Every February, DanceBlue rolls around the corner and captures the hearts of so many students, families, and the entire community. Kids battling cancer get up on stage and show off a talent that makes them feel like the superheroes they really are. Some parents talk about their kids who have lost their lives to cancer and other parents talk about their children who are looking cancer straight in the face. We all gather in one amazing event to show our support, our love, and our passion so that one day we will have a cure. We hold up numbers that don’t amount to the immeasurable support that our DanceBlue family provides these kids. For the donors, the dancers, and the volunteers, the marathon is the time to show their support and their one chance to be immersed in what it means to DanceBlue. For the kids battling cancer, the marathon is a time for them to feel that love and sense of community that each and every dancer represents. But for these kids, DanceBlue isn’t just a one-time a year thing. Their battle doesn’t stop. They don’t get to put a hold on their diagnosis. Their appointments at the clinic don’t end. For the kids, cancer doesn’t leave when the marathon is over. We have volunteers in the clinic every day during the school year, and even throughout the summer hanging out with these awesome kids and playing board games with them. We throw parties where the kids can come and be kids. When we go into the infusion rooms while they receive their treatment, we are supporting them in their battle. And that’s what being a part of DanceBlue is all about. Being a part of DanceBlue means playing “don’t break the ice” for three hours because that is the game that puts a smile on a kid while he gets his treatment. It means playing video games and getting beat every single time because they’re just that good. It means holding a kid’s hand while she gets her port accessed. Being a part of DanceBlue means being a part of a community of love and support.

This community is what made me want to get involved with DanceBlue and it’s the reason why I continue to DanceBlue. Every time I have gone to the clinic, I have taken away something different from my time with the kids. Some days I leave feeling grateful for the life I’ve been given and am amazed at how strong these kids are. Other days, I leave upset about how unfair it is that they have to go through this battle. There are a lot of parts of cancer that you don’t really think about at first. You don’t think about the fact that they can’t be around other kids depending on how their blood levels are. You don’t think about the fact that they can’t go to school because of their treatments. You don’t think about what it means for the rest of their family. But there was one day in the clinic that really made me stop and think.  
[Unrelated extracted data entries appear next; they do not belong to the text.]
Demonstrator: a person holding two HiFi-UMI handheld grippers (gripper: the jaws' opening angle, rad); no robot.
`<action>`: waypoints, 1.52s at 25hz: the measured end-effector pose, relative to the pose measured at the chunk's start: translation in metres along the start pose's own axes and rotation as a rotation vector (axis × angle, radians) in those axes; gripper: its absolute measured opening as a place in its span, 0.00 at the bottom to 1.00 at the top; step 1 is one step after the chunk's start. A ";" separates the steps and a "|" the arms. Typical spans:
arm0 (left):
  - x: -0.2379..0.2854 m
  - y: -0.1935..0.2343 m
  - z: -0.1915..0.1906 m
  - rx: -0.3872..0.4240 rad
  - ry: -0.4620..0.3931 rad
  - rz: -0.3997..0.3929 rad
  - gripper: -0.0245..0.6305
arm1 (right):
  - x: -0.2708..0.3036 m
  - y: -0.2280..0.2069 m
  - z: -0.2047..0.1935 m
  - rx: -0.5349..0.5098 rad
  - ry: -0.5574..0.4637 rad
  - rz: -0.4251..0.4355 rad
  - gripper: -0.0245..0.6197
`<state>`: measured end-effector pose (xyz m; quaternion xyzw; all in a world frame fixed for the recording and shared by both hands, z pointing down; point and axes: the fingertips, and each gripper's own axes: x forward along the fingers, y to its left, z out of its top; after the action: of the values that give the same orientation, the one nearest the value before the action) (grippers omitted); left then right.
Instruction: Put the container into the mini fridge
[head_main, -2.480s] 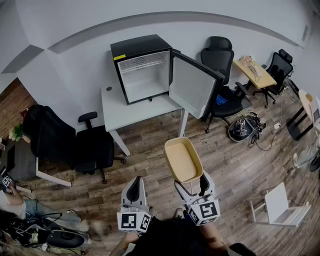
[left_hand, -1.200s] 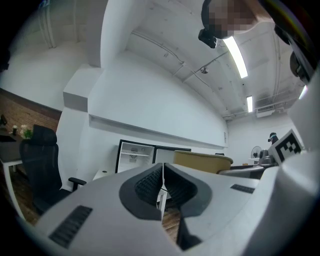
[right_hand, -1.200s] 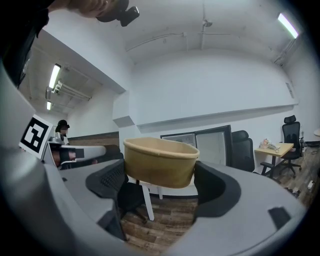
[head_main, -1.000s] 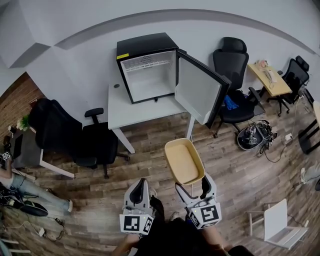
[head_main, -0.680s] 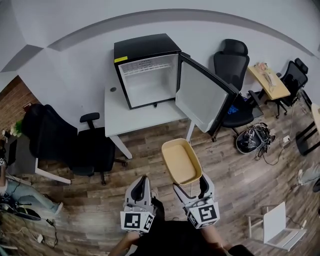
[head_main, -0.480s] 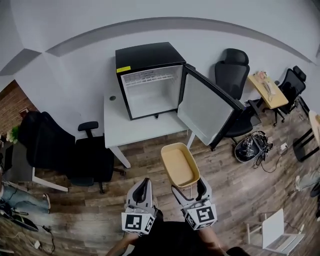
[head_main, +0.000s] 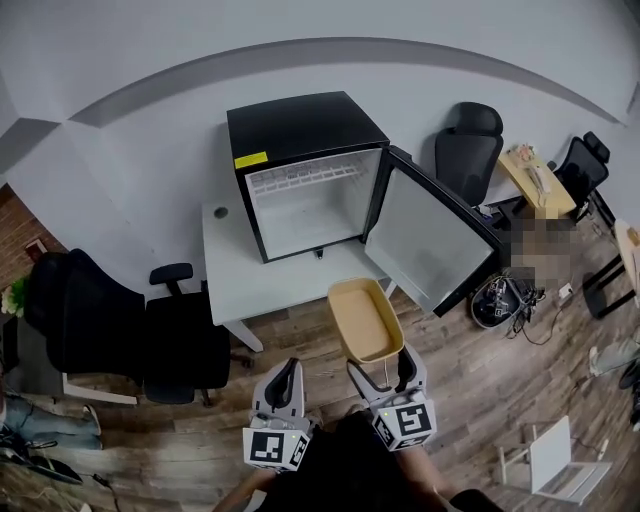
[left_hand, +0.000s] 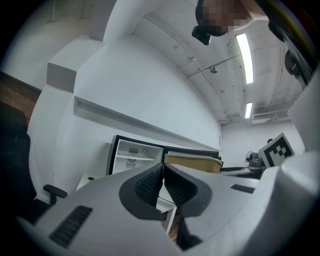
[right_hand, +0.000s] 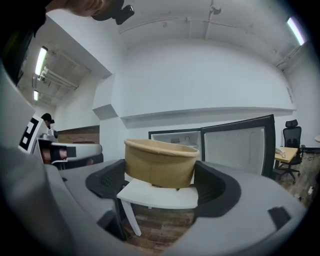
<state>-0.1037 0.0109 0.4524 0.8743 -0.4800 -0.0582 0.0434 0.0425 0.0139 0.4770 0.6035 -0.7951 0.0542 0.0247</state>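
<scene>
The black mini fridge (head_main: 305, 165) stands on a white table (head_main: 270, 285), its door (head_main: 430, 245) swung wide open to the right and its white inside bare. A tan oval container (head_main: 365, 320) is held up in front of the table, empty. My right gripper (head_main: 381, 370) is shut on the container's near end. In the right gripper view the container (right_hand: 160, 162) sits between the two pads, with the fridge (right_hand: 175, 136) beyond. My left gripper (head_main: 285, 378) hangs beside it, shut on nothing. In the left gripper view its pads (left_hand: 150, 186) touch.
A black office chair (head_main: 185, 335) stands left of the table and another (head_main: 470, 150) behind the open door. Far right are a wooden desk (head_main: 530, 170), cables (head_main: 497, 300) on the wood floor, and a white seat (head_main: 545, 445).
The fridge and table have drawn closer and larger in the head view. The container stays held in the right gripper, now near the table's front edge.
</scene>
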 end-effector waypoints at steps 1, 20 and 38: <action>0.008 0.005 0.000 -0.003 0.002 0.000 0.06 | 0.010 -0.004 0.001 0.003 0.002 -0.005 0.73; 0.222 0.061 0.014 0.011 -0.029 0.083 0.06 | 0.216 -0.119 0.028 -0.013 -0.028 0.076 0.73; 0.306 0.131 0.040 0.020 -0.056 0.015 0.06 | 0.327 -0.148 0.098 -0.116 -0.196 -0.024 0.73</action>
<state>-0.0556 -0.3183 0.4112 0.8691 -0.4881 -0.0774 0.0218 0.0993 -0.3495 0.4220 0.6129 -0.7883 -0.0517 -0.0176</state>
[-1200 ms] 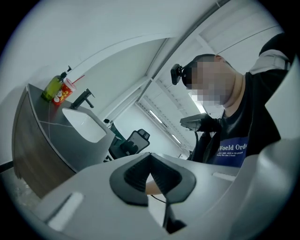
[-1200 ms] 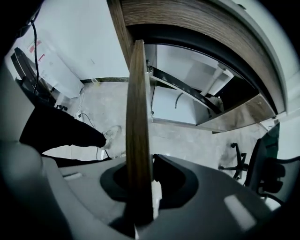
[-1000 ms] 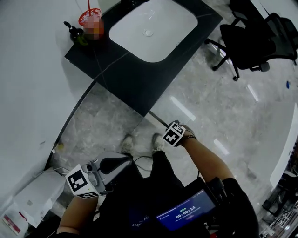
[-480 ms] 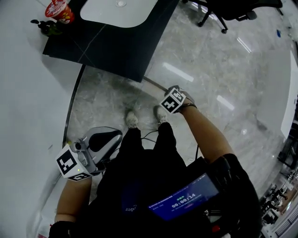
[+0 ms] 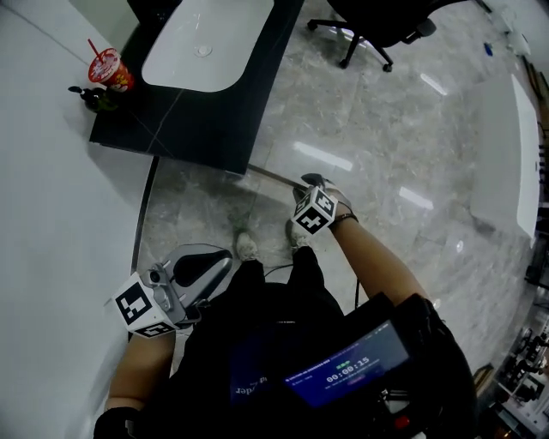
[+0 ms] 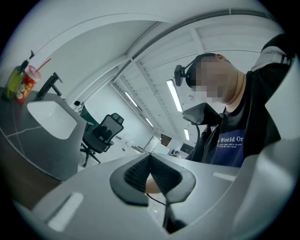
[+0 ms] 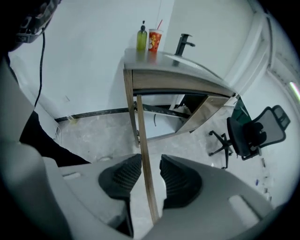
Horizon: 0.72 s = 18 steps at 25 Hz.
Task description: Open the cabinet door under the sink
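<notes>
**A:** Moved since a second back?

**B:** Sink counter [image 5: 206, 120] has slid to the head view's upper left. Office chair [image 5: 377, 21] is now cut off at the top edge. Right jaws have just been opening.

**A:** Left to right, quick.

**B:** Far left on the counter: soap bottle [image 5: 96, 97], red cup [image 5: 110, 69] with a straw just beside it, white basin [image 5: 206, 39] to their right. Left gripper [image 6: 150, 158] is low at the left by the person's leg. Its pads are clenched together at the tips, nothing between.

**A:** Door?

**B:** Cabinet door [image 7: 142, 131] is already swung out from under the counter, edge-on toward the person. Right gripper [image 7: 149, 163] sits at its free edge, and that edge runs up between the pads. One pad is just at it, the other clear with a gap. So released, not clamped.

**A:** Further right?

**B:** Grey marble floor [image 5: 403, 137], and the chair well apart from the counter.
</notes>
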Each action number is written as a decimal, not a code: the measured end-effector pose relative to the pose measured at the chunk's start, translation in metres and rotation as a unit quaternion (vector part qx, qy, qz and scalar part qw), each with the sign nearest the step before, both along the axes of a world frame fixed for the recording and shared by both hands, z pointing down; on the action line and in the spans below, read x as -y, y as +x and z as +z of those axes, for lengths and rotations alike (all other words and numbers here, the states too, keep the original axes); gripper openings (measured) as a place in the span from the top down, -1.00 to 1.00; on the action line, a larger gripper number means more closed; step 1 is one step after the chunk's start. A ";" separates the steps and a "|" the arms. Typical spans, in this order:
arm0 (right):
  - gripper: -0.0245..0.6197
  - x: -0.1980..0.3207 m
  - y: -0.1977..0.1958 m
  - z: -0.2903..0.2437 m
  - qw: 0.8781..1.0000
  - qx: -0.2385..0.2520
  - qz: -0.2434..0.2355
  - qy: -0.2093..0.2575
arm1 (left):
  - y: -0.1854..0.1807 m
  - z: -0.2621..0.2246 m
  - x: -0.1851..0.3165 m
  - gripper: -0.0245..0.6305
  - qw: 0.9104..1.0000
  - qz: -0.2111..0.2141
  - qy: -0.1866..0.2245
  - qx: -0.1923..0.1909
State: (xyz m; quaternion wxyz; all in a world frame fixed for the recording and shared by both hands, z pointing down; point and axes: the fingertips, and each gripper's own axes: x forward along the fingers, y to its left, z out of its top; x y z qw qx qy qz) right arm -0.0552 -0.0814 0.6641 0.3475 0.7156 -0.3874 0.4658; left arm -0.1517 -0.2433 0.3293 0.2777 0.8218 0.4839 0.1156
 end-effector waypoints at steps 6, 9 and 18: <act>0.55 -0.013 -0.014 -0.117 0.995 -0.048 0.044 0.077 | -0.001 -0.051 -0.017 0.93 0.998 0.035 -0.008 -0.045; 0.55 -0.017 -0.018 -0.183 0.984 -0.080 0.076 0.138 | 0.004 -0.080 -0.022 0.93 0.996 0.054 -0.005 -0.077; 0.55 -0.020 -0.076 -0.342 0.938 -0.129 0.093 0.309 | -0.012 -0.143 -0.039 0.93 0.991 0.076 0.004 -0.112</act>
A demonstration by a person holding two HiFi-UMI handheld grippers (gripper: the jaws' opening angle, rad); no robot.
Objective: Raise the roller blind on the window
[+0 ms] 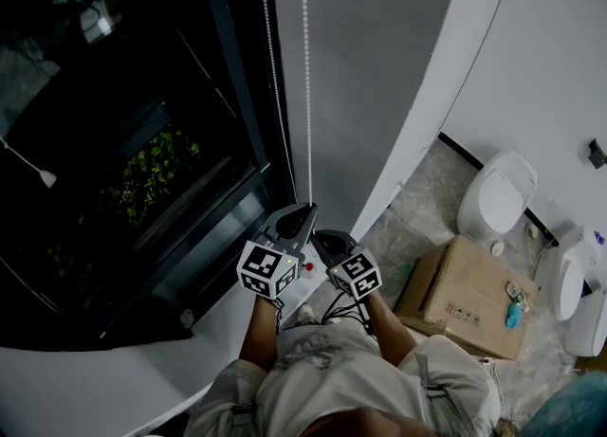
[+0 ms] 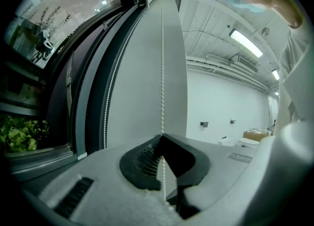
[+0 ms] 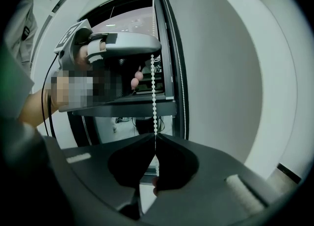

I went to the clinic one day, excited to see the kids and the nurses and hopeful to play a board game. I went into a child’s infusion room and we began to play his favorite game, checkers. As we were playing, I was talking to his mom who began telling me about his birthday party from the weekend before. As she described the celebration it occurred to me that every kid deserves to have a birthday party; ones where their friends come and play, ones where the theme is based on whoever their favorite superhero or favorite princess is, and ones that have their name in colored icing on a huge cake. Leaving the clinic that day I realized what DanceBlue really means to these kids. For most of the kids, the people in the clinic are the only other people they get to interact with outside of their home. When kids come to the clinic, they always ask for the DanceBlue volunteers because we are friends with them. We play with them, we laugh with them, we distract them, and have a good time with them while they are receiving their treatment. I believe that makes a huge difference in a kid’s treatment and their success. I know I could never grasp what these kids go through on a daily basis, but I hope to be able to support them in their battle in whatever way I can. If that means losing at checkers 5 times in a row, or cleaning toys, or letting a kid put stamps all over my hands and arms, then that’s what I’ll do. Cancer is an everyday battle and DanceBlue means standing behind each kid in that battle all 365 days of the year.